Among the records, which lines hold the word "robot"? Pick them out.

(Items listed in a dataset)
◇ ◇ ◇ ◇ ◇ ◇ ◇
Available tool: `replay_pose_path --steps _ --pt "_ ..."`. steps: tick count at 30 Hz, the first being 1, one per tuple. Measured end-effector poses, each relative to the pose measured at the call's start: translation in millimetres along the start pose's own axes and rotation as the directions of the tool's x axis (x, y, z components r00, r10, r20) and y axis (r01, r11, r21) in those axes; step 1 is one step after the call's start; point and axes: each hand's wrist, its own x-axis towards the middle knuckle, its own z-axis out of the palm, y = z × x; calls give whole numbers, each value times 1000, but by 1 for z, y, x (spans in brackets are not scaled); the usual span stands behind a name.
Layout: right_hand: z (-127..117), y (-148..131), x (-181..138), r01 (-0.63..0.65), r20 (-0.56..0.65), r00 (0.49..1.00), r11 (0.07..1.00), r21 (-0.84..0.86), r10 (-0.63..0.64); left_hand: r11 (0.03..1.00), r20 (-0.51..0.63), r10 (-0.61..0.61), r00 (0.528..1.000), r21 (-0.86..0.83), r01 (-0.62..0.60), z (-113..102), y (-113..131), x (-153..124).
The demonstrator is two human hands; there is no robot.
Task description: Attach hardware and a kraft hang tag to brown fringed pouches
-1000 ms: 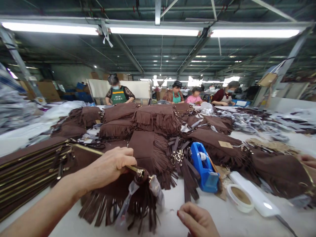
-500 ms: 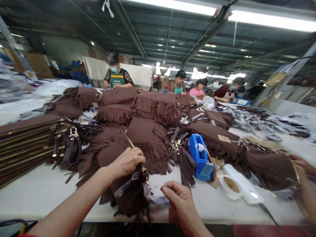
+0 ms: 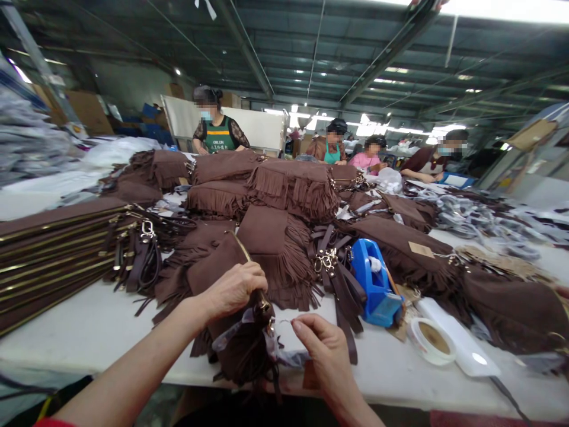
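Note:
My left hand (image 3: 233, 287) is closed round the zipped top edge of a brown fringed suede bag (image 3: 222, 276), near its gold zipper end (image 3: 264, 306). The bag hangs over the near edge of the white table (image 3: 89, 326). A clear plastic wrap (image 3: 249, 332) dangles from the zipper end. My right hand (image 3: 322, 350) sits just right of it, thumb and forefinger pinched on something thin like a thread or small ring, too small to name.
Heaps of brown fringed bags (image 3: 284, 190) cover the table. A stack of flat zipped bags (image 3: 53, 249) lies at the left, loose straps (image 3: 331, 270) in the middle. A blue tape dispenser (image 3: 376, 284), tape roll (image 3: 431, 341) and white device (image 3: 457, 344) stand right. Several people work at the far side.
My left hand has drawn the bag toward the near table edge, where it now hangs. My right hand has risen and pinched beside the zipper end. The camera has tilted down.

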Motion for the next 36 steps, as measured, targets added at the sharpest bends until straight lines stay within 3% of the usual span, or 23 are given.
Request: replay_pose_path --steps 5,14,22,36 --pt "-2 9 1 33 7 999 997 -76 -32 1000 6 -8 1000 -10 8 4 3 1" --pt "-11 27 0 -59 -98 993 997 54 64 984 95 -71 993 -156 86 -6 31 5" --pt "-17 33 -5 -103 -92 990 990 92 111 996 83 66 994 -71 -60 13 36 2" --pt "-17 41 1 115 -37 991 954 -275 -130 994 37 113 993 -20 -112 26 35 2"
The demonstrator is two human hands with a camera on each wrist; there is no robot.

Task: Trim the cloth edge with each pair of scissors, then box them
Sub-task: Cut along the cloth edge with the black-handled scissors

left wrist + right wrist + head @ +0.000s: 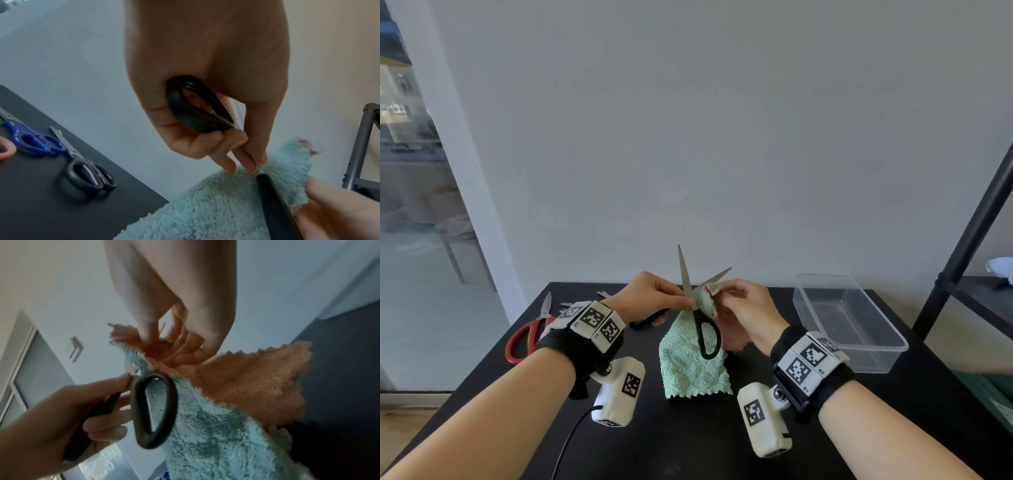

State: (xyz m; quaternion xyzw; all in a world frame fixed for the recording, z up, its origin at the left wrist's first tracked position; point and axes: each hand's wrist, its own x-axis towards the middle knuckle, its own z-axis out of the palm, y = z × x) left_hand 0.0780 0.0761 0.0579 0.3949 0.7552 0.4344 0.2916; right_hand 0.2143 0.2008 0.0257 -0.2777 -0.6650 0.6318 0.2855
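Observation:
My left hand grips the black-handled scissors by one handle, held above the table. Their blades stand open, pointing up. The second handle loop hangs free against the cloth. The fluffy cloth is mint green on one face and orange on the other, and its lower end rests on the table. My right hand pinches the cloth's top edge, which sits between the open blades. In the left wrist view, my left hand curls round the handle just above the cloth.
A clear plastic box stands on the black table at the right, with nothing in it. Red-handled scissors lie at the left edge, with blue-handled scissors and smaller black-handled scissors behind them. A dark metal rack stands at the right.

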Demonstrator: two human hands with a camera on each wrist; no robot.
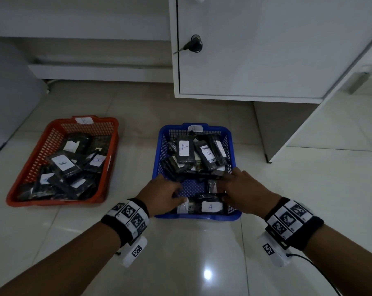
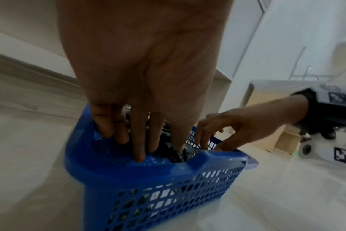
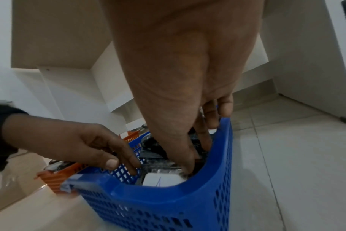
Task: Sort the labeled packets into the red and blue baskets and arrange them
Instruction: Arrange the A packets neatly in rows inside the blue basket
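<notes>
1. Two baskets are seen on the tiled floor: the red basket to the person's left, filled with dark packets, several marked with white labels, and the blue basket straight ahead, holding packets marked "A".

2. Both hands are lowered into the near end of the blue basket. The left hand is held with fingers nearly straight, their tips pressed to the mesh bottom and against a dark packet; nothing is gripped by it.

3. The right hand is dipped among the packets at the near right corner. Its fingers are bent down onto a packet, but whether one is actually pinched cannot be told.

4. The labelled packet nearest the person is laid flat along the near wall, its long axis running left to right, between the two hands and just below the fingertips.

5. The sorting is judged largely done; arranging is in hand. The right hand lies closer to that packet, so the coming shift is best taken from that side.
</notes>
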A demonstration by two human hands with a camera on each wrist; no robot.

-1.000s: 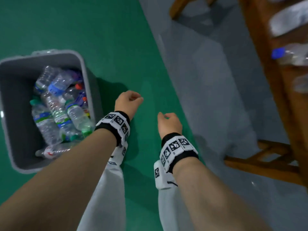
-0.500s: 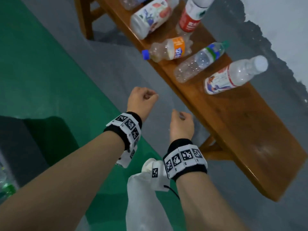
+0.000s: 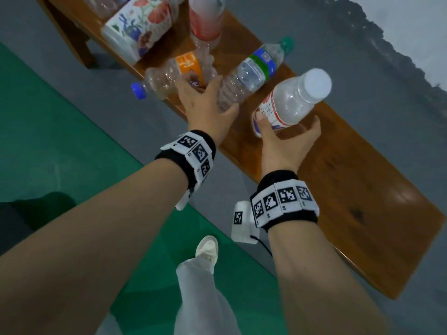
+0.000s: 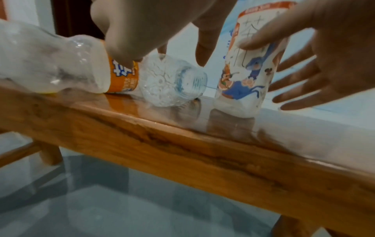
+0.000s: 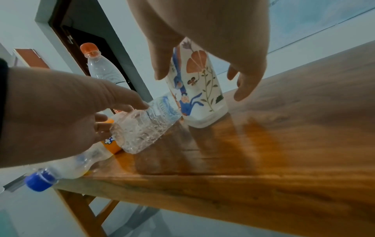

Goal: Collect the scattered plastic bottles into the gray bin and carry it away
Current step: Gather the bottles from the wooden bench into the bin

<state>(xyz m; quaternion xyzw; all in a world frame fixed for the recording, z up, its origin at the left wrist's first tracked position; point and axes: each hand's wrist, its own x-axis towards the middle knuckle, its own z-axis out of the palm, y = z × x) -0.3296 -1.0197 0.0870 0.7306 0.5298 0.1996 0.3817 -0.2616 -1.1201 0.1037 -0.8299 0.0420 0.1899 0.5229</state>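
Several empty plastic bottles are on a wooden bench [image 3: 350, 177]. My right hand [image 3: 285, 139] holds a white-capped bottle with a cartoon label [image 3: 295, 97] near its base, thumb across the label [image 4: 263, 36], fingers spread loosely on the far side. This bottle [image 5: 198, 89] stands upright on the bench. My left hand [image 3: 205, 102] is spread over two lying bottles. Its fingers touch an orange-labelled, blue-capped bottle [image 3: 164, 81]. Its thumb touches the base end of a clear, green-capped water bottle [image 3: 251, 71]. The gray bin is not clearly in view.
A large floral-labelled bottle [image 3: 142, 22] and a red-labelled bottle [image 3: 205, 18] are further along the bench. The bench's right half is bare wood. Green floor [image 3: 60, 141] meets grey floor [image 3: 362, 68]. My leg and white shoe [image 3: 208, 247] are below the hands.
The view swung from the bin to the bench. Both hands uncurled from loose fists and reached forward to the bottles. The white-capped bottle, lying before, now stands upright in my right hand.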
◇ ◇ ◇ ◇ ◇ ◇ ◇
§ RESPONSE BOX:
The demonstrator is two human hands; there is no robot.
The demonstrator is two human hands with a camera on each wrist; there is no robot.
Demonstrator: two human hands with a camera on each wrist; no robot.
A demonstration by two human hands with a camera on each wrist; no robot.

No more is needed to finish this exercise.